Some of what is described here is imposed by the x86 architecture, some is special to the GNU GCC toolchain. Some is configurable, and you could be making your own GCC target to support a different calling convention. Currently, this page makes no effort of differentiating which is what.

Basics

As a general rule, a function which follows the C calling conventions, and is appropriately declared (see below) in the C headers, can be called as a normal C function. Most of the burden for following the calling rules falls upon the assembly program.

External References

In order to call a foreign function from C, it must have a correct C prototype. Thus, is if the function fee() takes the arguments fie, foe, and fum, in C calling order, and returns an integer value, then the corresponding header file should have the following prototype:

int fee(int fie, char foe, double fum)

Similarly, an global variables in the assembly code must be declared extern:

extern int frotz;

C functions in assembly or other languages must be declared as appropriate for the language. For example, in NASM, the C function

int foo(int bar, char baz, double quux);

would be declared

extern foo

Also, in most assembly languages, a function or variable that it to be exported must be declared global:

global foo
global frotz

Name Mangling

In some object formats (a.out), the name of a C function is automagically mangled by prepending it with an underscore ('_'). Thus, to call a C function foo() in assembly with such a format, you must define it as extern _foo instead of extern foo. This requirement does not apply to most modern formats such as COFF, PE, and ELF.

C++ name mangling is much more severe, as the C++ compiler encodes the type information from the parameter list into the symbol. (This is what enables function overloading in C++ in the first place.) The binutils package contains the tool c++filt that can be used to determine the correct mangled name.

Registers

The general register EBX, ESI, EDI, EBP, DS, ES, and SS, must be preserved by the called function. If you use them, you must save them first and restore them afterwards. Conversely, EAX and EDX are used for return values, and thus should not be preserved. The other registers do not need to be saved by the called function, but if they are in use by the calling function, then the calling function should save them before the call is made, and restored afterwards.
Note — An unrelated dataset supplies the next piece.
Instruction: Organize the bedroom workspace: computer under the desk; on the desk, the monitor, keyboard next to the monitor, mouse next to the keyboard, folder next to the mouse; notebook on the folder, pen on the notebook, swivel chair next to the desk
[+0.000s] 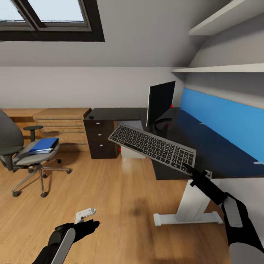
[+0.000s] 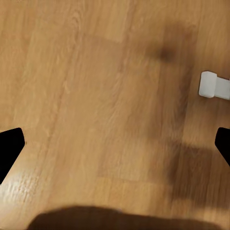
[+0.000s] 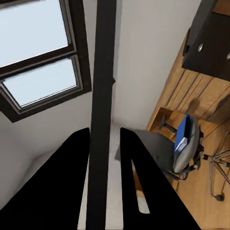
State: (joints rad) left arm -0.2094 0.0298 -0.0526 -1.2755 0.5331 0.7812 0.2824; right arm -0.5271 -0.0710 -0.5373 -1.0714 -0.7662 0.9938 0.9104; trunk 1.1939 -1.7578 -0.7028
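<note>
The right gripper point(image 1: 191, 172) holds the keyboard point(image 1: 152, 146) by one end, tilted in the air over the desk point(image 1: 205, 146) edge, near the monitor point(image 1: 160, 102). The folder point(image 1: 44, 144) lies on the swivel chair point(image 1: 22, 154). The left gripper point(image 1: 90, 224) hangs low over the floor point(image 1: 121, 205).

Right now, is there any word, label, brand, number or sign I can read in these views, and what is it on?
None can be read.
Keyboard, held in the right claw: pale marks on the keys, too small and blurred to read.
Monitor: black screen, no text or logo seen.
Blue folder on the swivel chair: no visible label.
Drawer unit of the desk: round knobs, no writing.
</note>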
Passing Function Arguments

GCC/x86 passes function arguments on the stack. These arguments are pushed in reverse order from their order in the argument list. Furthermore, since the x86 protected-mode stack operations operate on doubleword (32-bit) values, the values are always pushed as a doubleword, even if the actual value is less than a full doubleword. Thus, for function foo(), the value of quux (a 48-bit FP value) is pushed first as two doublewords, low-dword first; the value of baz is pushed as the first byte of in doubleword; and then finally bar is pushed as a doubleword.
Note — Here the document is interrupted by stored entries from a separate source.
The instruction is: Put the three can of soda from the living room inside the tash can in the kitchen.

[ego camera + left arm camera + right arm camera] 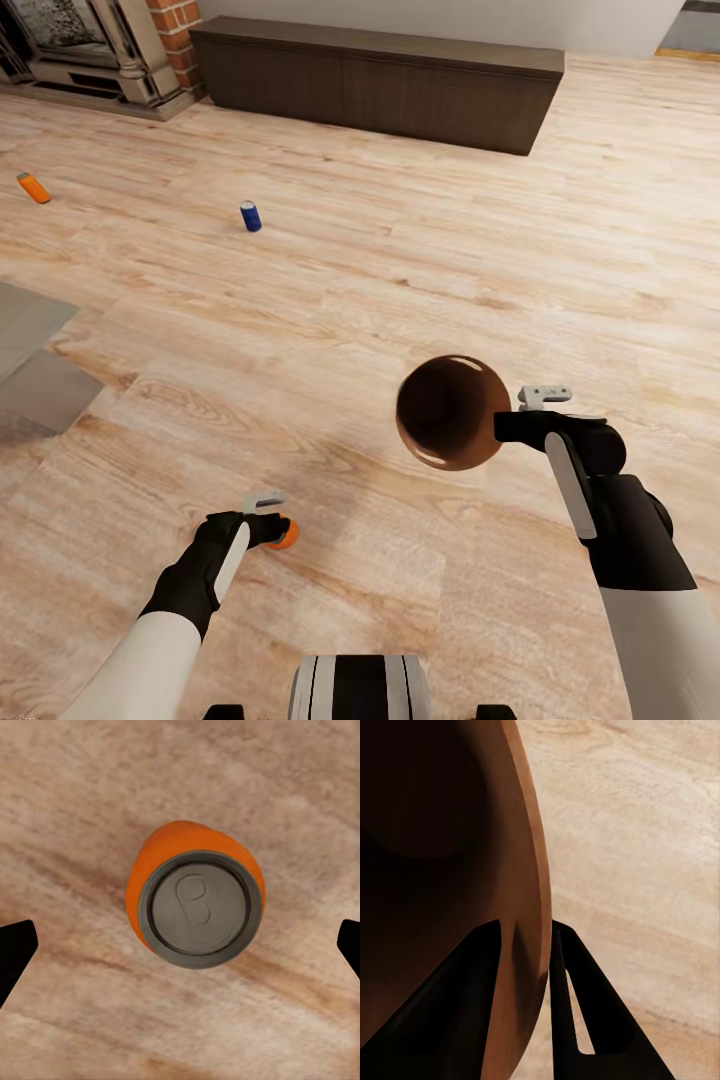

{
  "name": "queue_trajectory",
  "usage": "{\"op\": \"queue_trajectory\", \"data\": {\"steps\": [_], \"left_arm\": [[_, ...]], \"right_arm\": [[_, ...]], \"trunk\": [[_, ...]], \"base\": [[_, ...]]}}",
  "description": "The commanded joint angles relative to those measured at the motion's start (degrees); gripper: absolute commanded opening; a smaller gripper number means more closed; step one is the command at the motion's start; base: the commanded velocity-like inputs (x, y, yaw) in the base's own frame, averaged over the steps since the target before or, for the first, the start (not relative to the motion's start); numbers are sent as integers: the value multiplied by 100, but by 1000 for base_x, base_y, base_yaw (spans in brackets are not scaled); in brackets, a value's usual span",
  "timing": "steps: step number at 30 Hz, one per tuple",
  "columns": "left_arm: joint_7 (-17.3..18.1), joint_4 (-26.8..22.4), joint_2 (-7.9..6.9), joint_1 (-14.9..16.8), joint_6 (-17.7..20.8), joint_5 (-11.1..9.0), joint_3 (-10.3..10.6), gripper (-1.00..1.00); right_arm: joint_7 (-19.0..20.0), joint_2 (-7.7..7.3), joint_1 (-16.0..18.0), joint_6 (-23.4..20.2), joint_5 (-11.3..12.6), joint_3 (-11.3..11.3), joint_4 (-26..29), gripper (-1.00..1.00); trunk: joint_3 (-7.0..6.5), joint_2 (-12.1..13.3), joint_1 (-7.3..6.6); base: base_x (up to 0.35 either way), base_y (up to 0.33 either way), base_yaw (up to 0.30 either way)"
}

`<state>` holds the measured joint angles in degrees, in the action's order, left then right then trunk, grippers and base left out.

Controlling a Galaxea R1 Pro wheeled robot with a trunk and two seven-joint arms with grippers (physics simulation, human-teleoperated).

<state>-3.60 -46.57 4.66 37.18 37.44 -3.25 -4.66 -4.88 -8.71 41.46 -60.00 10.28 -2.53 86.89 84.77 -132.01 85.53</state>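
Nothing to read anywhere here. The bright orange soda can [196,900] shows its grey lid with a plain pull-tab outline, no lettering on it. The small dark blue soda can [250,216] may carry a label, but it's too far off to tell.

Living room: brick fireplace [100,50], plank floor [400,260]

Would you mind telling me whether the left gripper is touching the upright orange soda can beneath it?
Apart. In the left wrist view the orange soda can stands centred between the left gripper's wide-open jaws, with bare wood plank floor showing on both sides.
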Motion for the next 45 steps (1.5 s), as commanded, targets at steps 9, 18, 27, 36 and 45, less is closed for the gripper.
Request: {"op": "queue_trajectory", "data": {"steps": [9,18,27,36,45], "left_arm": [[0,4,0,0,0,0,0,100],[-5,18,2,-1,-8,0,0,100],[-109,26,13,0,-85,-1,8,100],[-121,33,21,0,-97,6,9,100],[-113,10,22,0,-105,-8,1,100]], "right_arm": [[13,2,3,0,71,2,4,-100],[13,-24,236,0,55,21,130,-100],[13,-34,470,0,45,24,194,-100],[13,-35,486,0,45,18,197,-100],[13,-26,486,0,53,8,197,-100]], "trunk": [[81,0,-1],[163,0,-1],[244,0,-1],[326,0,-1],[408,0,-1]], "base": [[3,0,0],[0,0,0],[0,0,0],[35,-25,0],[75,-57,0]]}}
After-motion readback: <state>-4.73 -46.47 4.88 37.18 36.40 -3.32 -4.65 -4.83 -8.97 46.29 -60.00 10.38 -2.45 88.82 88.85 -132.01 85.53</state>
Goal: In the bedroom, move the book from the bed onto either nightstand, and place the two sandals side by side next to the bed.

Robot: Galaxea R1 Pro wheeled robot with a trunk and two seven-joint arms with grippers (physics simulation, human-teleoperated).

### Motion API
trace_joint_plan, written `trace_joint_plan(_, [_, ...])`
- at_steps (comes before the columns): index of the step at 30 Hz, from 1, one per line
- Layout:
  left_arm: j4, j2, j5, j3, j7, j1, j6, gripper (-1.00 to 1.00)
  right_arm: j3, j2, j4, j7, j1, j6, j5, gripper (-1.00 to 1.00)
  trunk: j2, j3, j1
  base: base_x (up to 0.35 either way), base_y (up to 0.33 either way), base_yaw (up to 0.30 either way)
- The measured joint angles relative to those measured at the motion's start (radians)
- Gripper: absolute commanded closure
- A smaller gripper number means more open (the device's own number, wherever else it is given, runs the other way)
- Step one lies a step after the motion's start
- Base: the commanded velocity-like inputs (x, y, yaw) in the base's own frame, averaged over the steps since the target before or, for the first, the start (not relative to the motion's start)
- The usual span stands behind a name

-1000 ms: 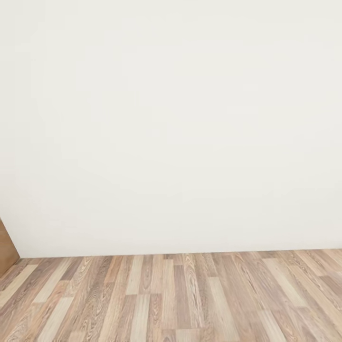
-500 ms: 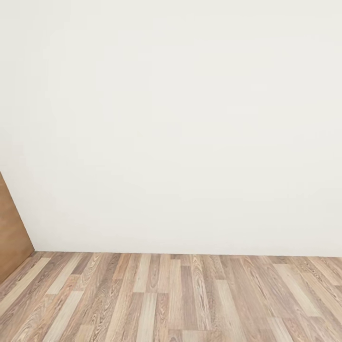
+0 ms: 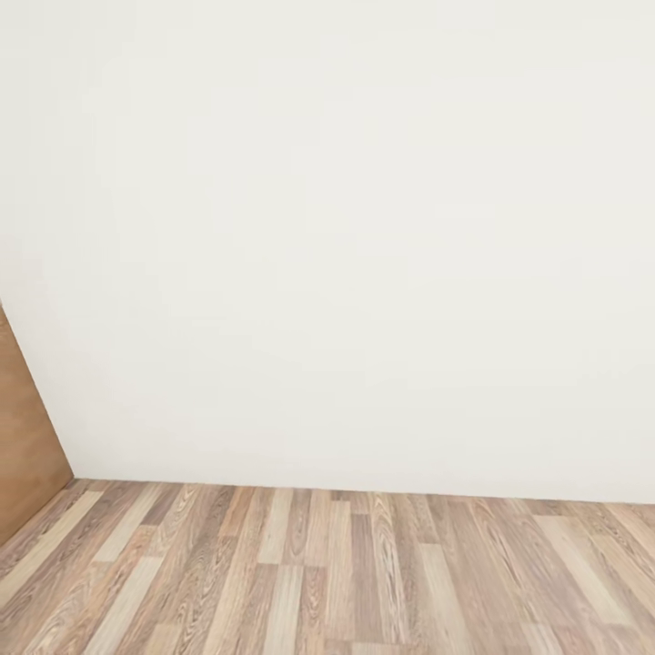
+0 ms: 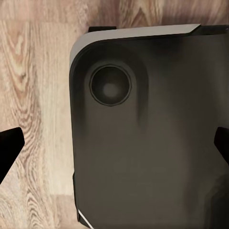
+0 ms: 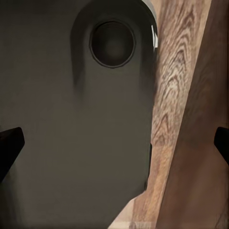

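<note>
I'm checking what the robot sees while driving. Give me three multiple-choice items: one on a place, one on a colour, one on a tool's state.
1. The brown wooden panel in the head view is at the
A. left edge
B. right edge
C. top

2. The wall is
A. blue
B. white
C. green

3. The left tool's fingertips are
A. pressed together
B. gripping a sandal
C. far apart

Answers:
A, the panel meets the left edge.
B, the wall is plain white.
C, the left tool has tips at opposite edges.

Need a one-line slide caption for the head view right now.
In transit: bare white wall meeting wood-plank floor, with a brown wooden panel at the left edge.
</note>
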Motion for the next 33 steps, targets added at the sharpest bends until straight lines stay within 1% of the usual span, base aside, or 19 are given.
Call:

To pass arguments to a C function, the calling function must push the argument values as described above. Thus, to call foo() from a NASM assembly program, you would do something like this

push eax   ; low dword of quux
push edx   ; high dword of quux
push bl    ; baz
push ecx   ; bar
call foo

Accessing Function Arguments

In the GCC/x86 C calling convention, the first thing any function that accepts formal arguments should do is push the value of EBP (the frame base pointer of the calling function), then copy the value of ESP to EBP. This sets the function's own frame pointer, which is used to track both the arguments and (in C, or in any properly reentrant assembly code) the local variables.
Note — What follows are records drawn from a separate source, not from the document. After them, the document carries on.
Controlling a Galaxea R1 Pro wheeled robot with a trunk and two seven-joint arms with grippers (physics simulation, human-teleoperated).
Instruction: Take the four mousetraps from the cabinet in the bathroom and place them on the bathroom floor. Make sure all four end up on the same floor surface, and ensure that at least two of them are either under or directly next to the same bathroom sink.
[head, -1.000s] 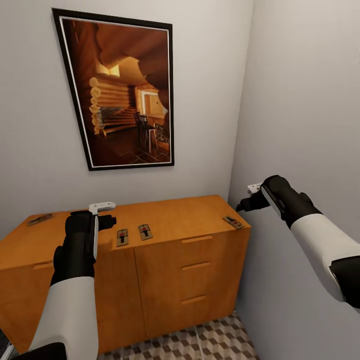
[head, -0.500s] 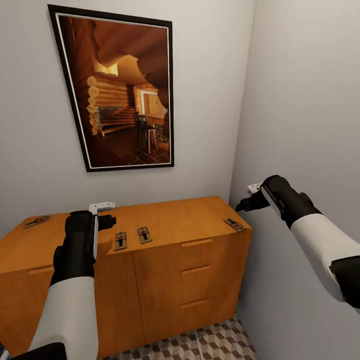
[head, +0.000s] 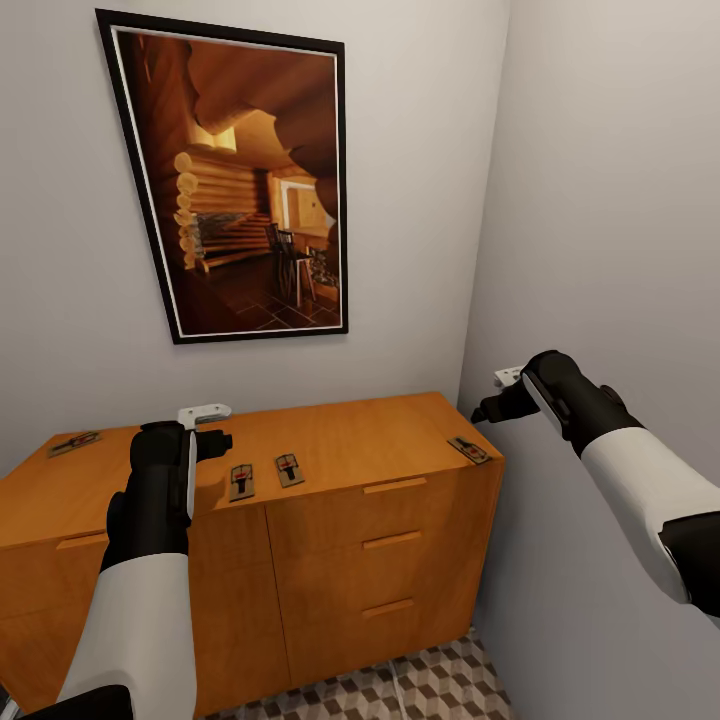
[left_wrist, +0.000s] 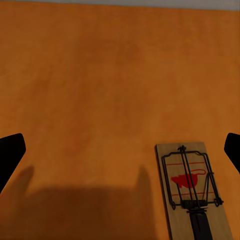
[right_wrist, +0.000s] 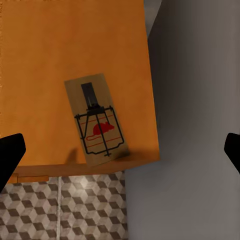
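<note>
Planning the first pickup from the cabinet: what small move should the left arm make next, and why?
Probably lower the open left gripper and shift it toward the nearest mousetrap. That trap lies flat on the cabinet top, off to one side of the fingers, not between them.

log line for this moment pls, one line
stage: pre-grasp | mousetraps: four on cabinet top | left gripper: jaws open over cabinet top | right gripper: jaws open above corner mousetrap | held: nothing

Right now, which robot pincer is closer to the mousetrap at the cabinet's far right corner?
Right. The right pincer hovers just above that mousetrap; the left pincer is far across the cabinet, beside the middle traps.
</note>
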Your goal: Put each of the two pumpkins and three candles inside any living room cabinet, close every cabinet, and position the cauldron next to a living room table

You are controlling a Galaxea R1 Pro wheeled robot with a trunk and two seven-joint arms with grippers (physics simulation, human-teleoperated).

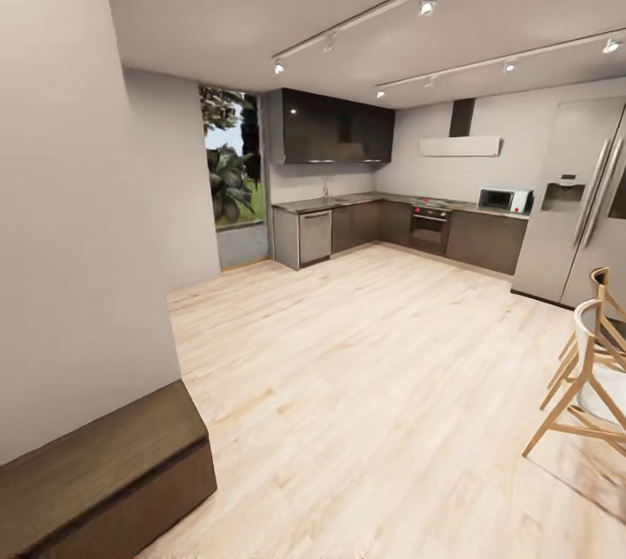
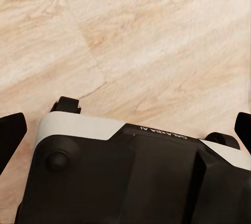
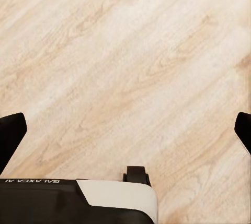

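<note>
Pale wood floor [image 3: 130, 67] under both downward-pointing, spread grippers.

Left pincer [image 2: 125, 130]: fingers spread wide, dark tips at opposite edges of the left wrist view, nothing between them. Pointed down; robot base [image 2: 136, 177], black and white, lies under it.

Right pincer [image 3: 125, 132]: likewise spread wide, one fingertip [image 3: 10, 130] at each edge of the right wrist view, holding nothing. Pointed down, a corner of the base below.
</note>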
To access arguments passed by a C function, you need to use the EBP an offset equal to 4 * (n + 2), where n is the number of the parameter in the argument list (not the number in the order it was pushed by), zero-indexed. The +2 is an added offset for the calling function's saved frame pointer and return pointer (pushed automatically by CALL, and popped by RET).

Thus, in function fee, to move fie into EAX, foe into BL, and fum into EAX and EDX, you would write (in NASM):

mov ecx, [ebp + 8]  ; fie
mov bl,  [ebp + 12] ; foe
mov edx, [ebp + 16] ; high dword of fum
mov eax, [ebp + 20] ; low dword of fum

As stated earlier, return values in GCC are passed using EAX and EDX. If a value exceeds 64 bits, it must be passed as a pointer.